Hannes Schwandt, an economist at Northwestern University, told me that in many communities in Switzerland, where he used to teach, accompanying children on their walk to school was generally frowned upon. By comparison, American children seem to be raised as if they were in a “combat zone,” Schwandt said. Perry noted something similar in Singapore—kids there are extremely focused on academics (many go to after-school school), but they also have a tremendous amount of freedom from a young age, riding the metro or going to the mall on their own.
It’s ironic that in a country so committed to freedom, children have so little of it; that in a society so committed to personal responsibility and self-reliance, children can do so little for themselves. But perhaps that’s not a coincidence. In their book, Love, Money, and Parenting, Doepke and his co-author, Fabrizio Zilibotti, argue that much of the variation among wealthy nations in parenting styles has economic roots. The emphasis that parents across the world put on hard work (relative to values such as independence and imagination) lines up remarkably well with their country’s economic inequality. About 9 in 10 Chinese parents and two-thirds of American parents place hard work among the most important values to pass along to children. In Sweden, it’s 11 percent. This makes a lot of sense: Parents everywhere want to set their kids up for success, but “the economic environment really shapes what that means,” Doepke said.
Pushing your kids to do well in school and filling out their free time with extracurriculars that will help their college applications might be tough on children, but if you live in the U.S., it is still likely the rational thing to do. The risks, both physical and financial, of taking a hands-off approach to parenting are simply higher in America than in pretty much any other comparably wealthy country.
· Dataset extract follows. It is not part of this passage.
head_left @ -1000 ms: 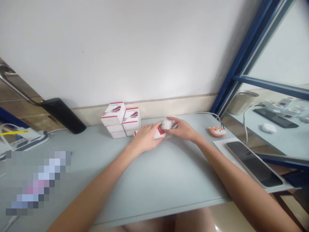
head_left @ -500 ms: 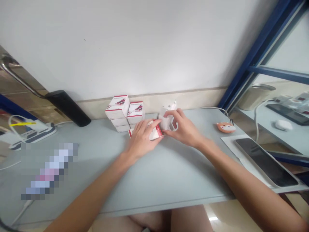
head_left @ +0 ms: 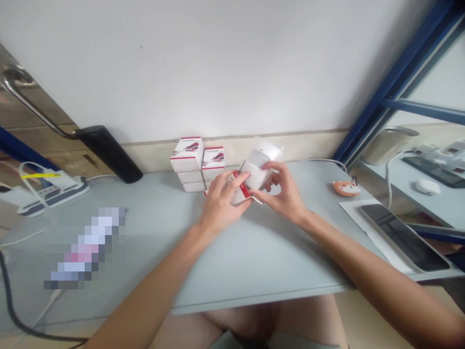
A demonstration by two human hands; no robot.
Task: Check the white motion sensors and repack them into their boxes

This, I think, is the quandary I find myself in when weighing whether to return to the United States: I don’t know that I can move back to America without becoming an American parent. The task of raising a child is always uncertain and daunting, even under the best of circumstances. But when you sign up to be a parent in the U.S., you are signing up to navigate threats to your kids’ safety and your family’s financial stability that you would not have to consider if you lived in any comparable country. There’s no opting out of these stressors; they’re part of the job.
My husband and I still plan to move back to the U.S. at some point. We want to be near our families—and will need to be, eventually, in order to help care for our parents as they age. We always assumed that moving closer to family members who can help out with our kids would make parenting easier. But I don’t know if my relatives’ support would be enough to offset the feeling that my country doesn’t have my family’s back. It’s a tragic thought: that moving home is not what’s best for my family. But it’s one I cannot shake.